Even-length numbers are easier. First, we split them into two halves, left and right. The easy case occurs when the left half is less than the right half when the digits of the left half are reversed; the result is just the left half and its reverse, appended together. Otherwise, the left half must be incremented by one before it is appended to the front of its reverse.

Odd-length numbers are similar, but add the additional wrinkle of a middle digit. In the particular case where the right half is less than the reverse left half and the middle digit is nine, the middle digit becomes zero, and the left half is incremented by one before it is appended to the middle digit and its reverse. The other cases are similar to the even-length numbers.

We treat the numbers as strings because of the requirement to handle very long numbers, as long as a million digits. That means we need some functions from grade-school aritemetic:

`(define (all-nines? ds)`

(cond ((null? ds) #t)

((not (char=? (car ds) #\9)) #f)

(else (all-nines? (cdr ds)))))

`(define (lt? a b)`

(cond ((< (length a) (length b)) #t)

((< (length b) (length a)) #f)

(else (let loop ((a a) (b b))

(cond ((null? a) #f)

((char<? (car a) (car b)) #t)

((char<? (car b) (car a)) #f)

(else (loop (cdr a) (cdr b))))))))

`(define (plus1 ds)`

(let loop ((ds (reverse ds)) (carry 0) (xs '()))

(cond ((null? ds)

(if (zero? carry)

(reverse xs)

(cons #\1 (reverse xs))))

((char=? (car ds) #\9)

(loop (cdr ds) 1 (cons #\0 xs)))

(else (append (reverse (cdr ds))

(list (integer->char

(+ (char->integer (car ds)) 1)))

(reverse xs))))))

Here you can see `palin`

in action:

`> (map palin '("0" "88" "808" "1999" "2133" "9999" "99999"))`

("1" "99" "818" "2002" "2222" "10001" "100001")

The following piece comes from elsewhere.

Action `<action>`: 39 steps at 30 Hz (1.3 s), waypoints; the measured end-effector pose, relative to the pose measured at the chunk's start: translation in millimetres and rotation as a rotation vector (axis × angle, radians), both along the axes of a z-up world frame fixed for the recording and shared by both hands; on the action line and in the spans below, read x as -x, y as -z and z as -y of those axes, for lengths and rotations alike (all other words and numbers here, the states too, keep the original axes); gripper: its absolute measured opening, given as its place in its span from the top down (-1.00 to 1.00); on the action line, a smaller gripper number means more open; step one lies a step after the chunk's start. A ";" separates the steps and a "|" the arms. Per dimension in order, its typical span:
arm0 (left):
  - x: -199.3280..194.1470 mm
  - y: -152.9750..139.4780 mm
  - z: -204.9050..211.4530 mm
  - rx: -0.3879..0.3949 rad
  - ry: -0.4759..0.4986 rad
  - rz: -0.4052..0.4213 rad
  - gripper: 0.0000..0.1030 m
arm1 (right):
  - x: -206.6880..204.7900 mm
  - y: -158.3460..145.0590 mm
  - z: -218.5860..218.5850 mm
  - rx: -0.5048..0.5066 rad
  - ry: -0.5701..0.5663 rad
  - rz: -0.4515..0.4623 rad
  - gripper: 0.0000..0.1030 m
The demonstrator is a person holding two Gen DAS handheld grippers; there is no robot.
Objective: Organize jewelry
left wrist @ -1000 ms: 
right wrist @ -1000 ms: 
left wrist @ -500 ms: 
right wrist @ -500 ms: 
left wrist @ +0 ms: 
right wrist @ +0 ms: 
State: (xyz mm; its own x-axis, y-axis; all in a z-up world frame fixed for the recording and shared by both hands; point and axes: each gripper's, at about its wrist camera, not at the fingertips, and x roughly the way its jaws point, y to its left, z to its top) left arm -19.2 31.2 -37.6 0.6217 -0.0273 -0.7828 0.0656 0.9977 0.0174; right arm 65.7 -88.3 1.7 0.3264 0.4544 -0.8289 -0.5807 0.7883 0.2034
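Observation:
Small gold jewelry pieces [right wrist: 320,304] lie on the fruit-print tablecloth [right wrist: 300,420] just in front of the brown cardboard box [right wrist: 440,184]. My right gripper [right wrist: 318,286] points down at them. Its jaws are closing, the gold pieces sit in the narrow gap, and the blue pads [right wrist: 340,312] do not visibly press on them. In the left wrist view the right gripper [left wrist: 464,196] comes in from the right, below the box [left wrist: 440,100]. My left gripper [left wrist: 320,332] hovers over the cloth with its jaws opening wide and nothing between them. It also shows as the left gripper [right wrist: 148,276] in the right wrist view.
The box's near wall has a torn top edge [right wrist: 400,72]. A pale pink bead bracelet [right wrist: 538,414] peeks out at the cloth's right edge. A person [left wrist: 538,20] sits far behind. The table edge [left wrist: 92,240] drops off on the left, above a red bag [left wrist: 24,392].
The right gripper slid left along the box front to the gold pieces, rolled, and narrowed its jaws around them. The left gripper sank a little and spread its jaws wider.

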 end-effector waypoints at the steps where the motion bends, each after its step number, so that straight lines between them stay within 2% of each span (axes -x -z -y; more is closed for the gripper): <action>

Because I had seen so many incorrect solutions, I wanted to be sure my solution was correct. I calculated all the palindromes to one million, by brute force, and compared the result to a loop that calls `palin`

to calculate the next palindrome iteratively:

`(equal?`

(list-of (list->string x)

(n range 1 10000002)

(x is (string->list (number->string n)))

(equal? x (reverse x)))

(let loop ((p "0") (ps '()))

(if (< 7 (string-length p)) (reverse ps)

(let ((x (palin p)))

(loop x (cons x ps))))))

`Palin`

uses `take`

and `drop`

from the Standard Prelude, and the test program uses list comprehensions.

You can run the code at http://programmingpraxis.codepad.org/oHbzw5WF. For more about the math of palindromic numbers, see sequence A002113 in Neil J. A. Sloane’s Online Encyclopedia of Integer Sequences.

Pages: 1 2

;; It doesn’t need to be that complicated.

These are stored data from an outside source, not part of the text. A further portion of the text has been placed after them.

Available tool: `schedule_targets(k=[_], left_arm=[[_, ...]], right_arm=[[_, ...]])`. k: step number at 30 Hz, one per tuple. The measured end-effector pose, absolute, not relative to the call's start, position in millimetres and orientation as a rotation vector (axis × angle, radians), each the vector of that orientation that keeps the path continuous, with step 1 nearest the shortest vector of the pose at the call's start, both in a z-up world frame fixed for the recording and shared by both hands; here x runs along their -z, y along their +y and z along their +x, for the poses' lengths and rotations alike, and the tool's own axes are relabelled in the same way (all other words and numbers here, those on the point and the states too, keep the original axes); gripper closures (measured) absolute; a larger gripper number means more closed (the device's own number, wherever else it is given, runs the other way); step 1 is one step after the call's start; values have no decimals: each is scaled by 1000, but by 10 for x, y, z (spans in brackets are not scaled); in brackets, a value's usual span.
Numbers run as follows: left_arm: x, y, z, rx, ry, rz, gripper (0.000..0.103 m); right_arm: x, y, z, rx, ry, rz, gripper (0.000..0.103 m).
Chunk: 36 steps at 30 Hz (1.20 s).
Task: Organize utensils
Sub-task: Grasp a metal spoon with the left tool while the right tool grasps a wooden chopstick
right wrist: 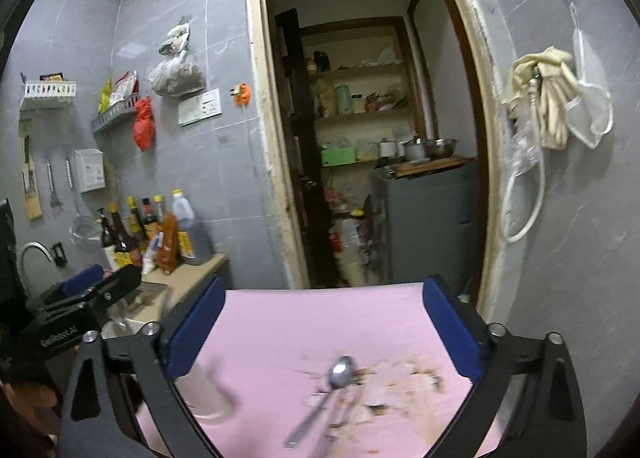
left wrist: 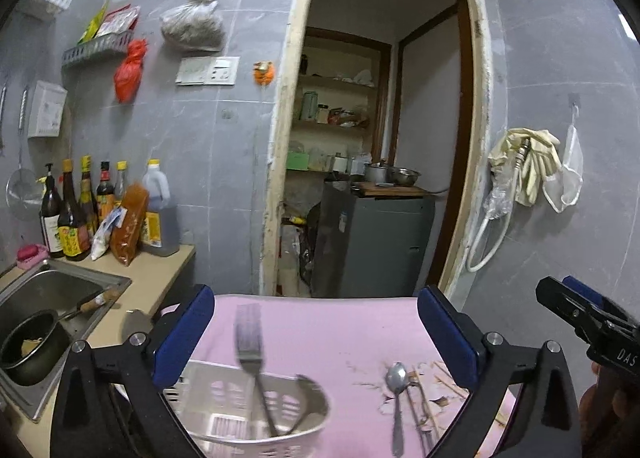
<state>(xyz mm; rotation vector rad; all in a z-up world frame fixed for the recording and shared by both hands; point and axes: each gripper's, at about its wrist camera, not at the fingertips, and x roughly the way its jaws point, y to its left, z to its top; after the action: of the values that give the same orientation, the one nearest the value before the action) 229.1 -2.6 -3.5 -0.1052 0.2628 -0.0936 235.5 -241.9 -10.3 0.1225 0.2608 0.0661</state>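
Pink cloth (left wrist: 340, 322) covers the counter under both my grippers. My left gripper (left wrist: 316, 338) has its jaws wide apart and empty, above a white slotted basket (left wrist: 224, 398) holding a fork (left wrist: 252, 354). A spoon (right wrist: 340, 374) lies between my right gripper's (right wrist: 324, 334) open jaws, beside chopsticks (left wrist: 420, 406) among the crumbs.

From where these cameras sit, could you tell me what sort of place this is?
Most likely a small home kitchen: a steel sink set in the counter, sauce bottles lined against the tiled wall, and a pantry doorway with stocked shelves beyond.
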Motion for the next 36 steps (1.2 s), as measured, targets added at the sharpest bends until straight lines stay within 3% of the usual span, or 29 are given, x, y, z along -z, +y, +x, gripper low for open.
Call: schedule_targets(k=[13,25,31,36], left_arm=[[348,-816,2457,94,306,-64,0],[853,-1195,2954,101,506,-68,1],[1126,-1288,3270,95,619,-68,3],[1378,-1332,3554,106,715,-74,15]], right_arm=[[500,-3183,2663,-43,367,114,2],[1232,-3511,3229,-109,593,190,5],[1580,-3474,3570,-134,726,195,35],[1848,-3374,3830,-137,825,176,57]])
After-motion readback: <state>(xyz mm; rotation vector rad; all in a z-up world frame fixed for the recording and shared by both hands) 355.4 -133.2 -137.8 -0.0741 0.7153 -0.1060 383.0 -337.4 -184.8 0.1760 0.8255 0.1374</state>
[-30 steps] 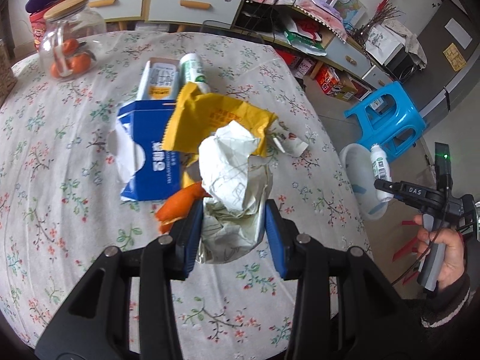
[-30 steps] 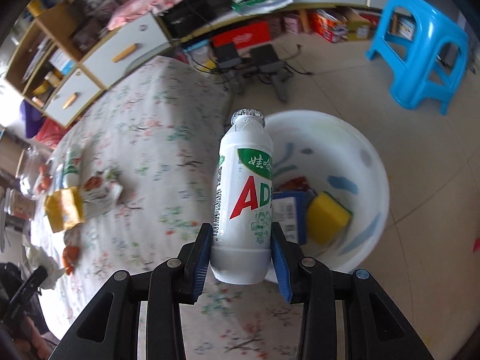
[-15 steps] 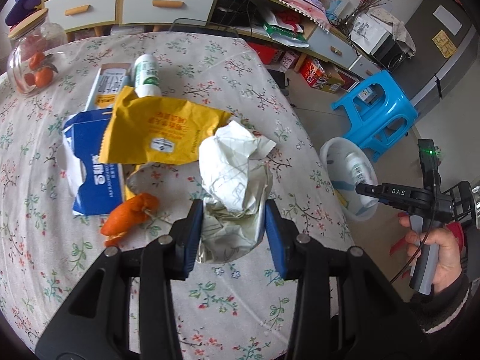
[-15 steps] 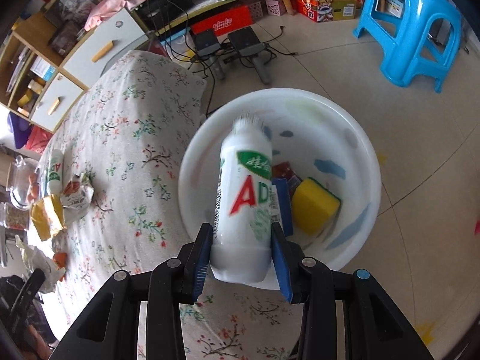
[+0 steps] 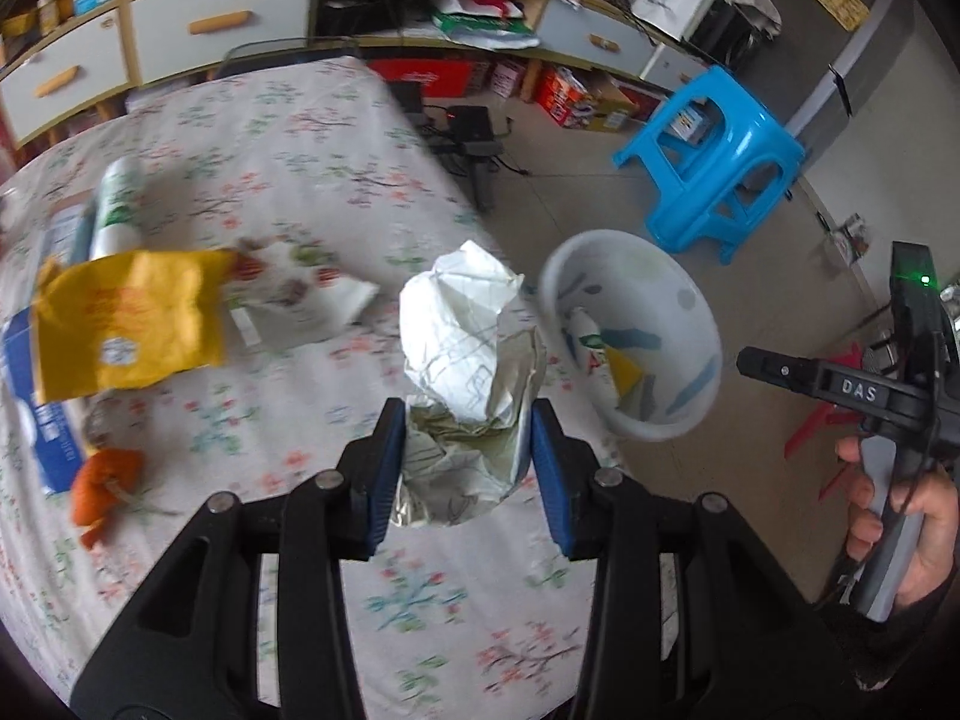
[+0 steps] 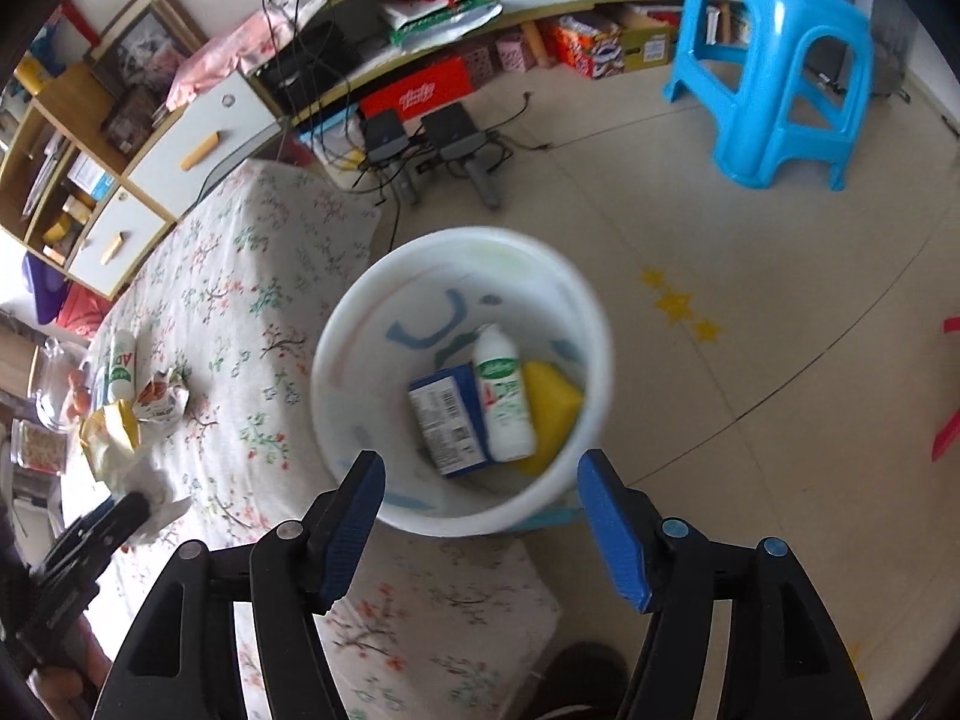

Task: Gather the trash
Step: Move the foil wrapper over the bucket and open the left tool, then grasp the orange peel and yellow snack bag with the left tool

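Presently, the left gripper point(image 5: 470, 468) is clamped on a crumpled wrapper point(image 5: 471, 372), held above the floral table point(image 5: 312, 180) near its edge. Right gripper point(image 6: 480, 516) hangs with jaws spread and empty above the white bin point(image 6: 360, 324) beside the table; inside lie a bottle point(image 6: 503, 402), a blue box point(image 6: 447, 426) and a yellow sponge point(image 6: 552, 414). Left on the table: a yellow bag point(image 5: 129, 324), a second bottle point(image 5: 118, 210) and orange peel point(image 5: 105, 483).

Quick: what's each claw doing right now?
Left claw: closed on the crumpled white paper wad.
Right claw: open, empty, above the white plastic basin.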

;; Below is a simpler solution

(define (next-palindrome n)

(define (next-palindrome* n)

(define digits-of-n (string->list (format “~a” n)))

(cond

[(equal? digits-of-n (reverse digits-of-n)) n]

[else (next-palindrome* (add1 n))]))

(next-palindrome* (add1 n)))

(map next-palindrome ‘(0 88 808 1999 2133 9999 99999)) ==> ‘(1 99 818 2002 2222 10001 100001)

Here’s how I did it:

bisect xs = go xs xs where

go xs [] = ([],[],xs)

go (x:xs) (_:[]) = ([],[x],xs)

go (x:xs) (_:_:ys) = let (fs,m,ss) = go xs ys in (x:fs,m,ss)

increment = foldr go ([],True) where

go ’9′ (xs,True) = (’0′:xs,True)

go x (xs,True) = (succ x:xs,False)

go x (xs,False) = (x:xs,False)

nextPalindrome xs | fhr > secondHalf = firstHalf ++ middle ++ fhr

| otherwise = startInc ++ endInc where

(firstHalf, middle, secondHalf) = bisect xs

fhr = reverse firstHalf

(incremented, carry) = increment (firstHalf ++ middle)

incremented’ | carry = ’1′:incremented

| otherwise = incremented

startInc | carry = init incremented’

| otherwise = incremented’

endInc | null middle = reverse incremented’

| otherwise = tail (reverse incremented’)

It’s a bit fiddly, but there’s only really two cases: first half reversed > second half: take the palindrome starting with the first half. first half reversed <= second half: take the palindrome starting with the first half plus one (being careful to drop a digit if we increase the length in so doing).

;; Hopefully. Better formated

@Jaime Vargas: note the problem requires this to work on inputs 1000000 digits. Try your program on (10^500000 – 1) * (10^500000).

Once more with formatting?

[...] Praxis – The Next Palindrome By Remco Niemeijer Today’s Programming Praxis problem is about palindromic numbers, i.e. numbers that read the same backwards [...]

My Haskell solution (see http://bonsaicode.wordpress.com/2009/05/22/programming-praxis-%E2%80%93-the-next-palindrome/ for a version with comments):

Lilac, my solution still applies eventhough it is inneficient.

Updated version that’s one line shorter and 50% faster:

Remco, please try nextPalindrome 9919.

;; Take 2: Efficient version

New version that works correctly for 9919:

Remco,

I’m curious. In the first version, how did 9919, or any of the smaller numbers where the second half is less than the first half, pass your test? The test looks to me like it should have worked.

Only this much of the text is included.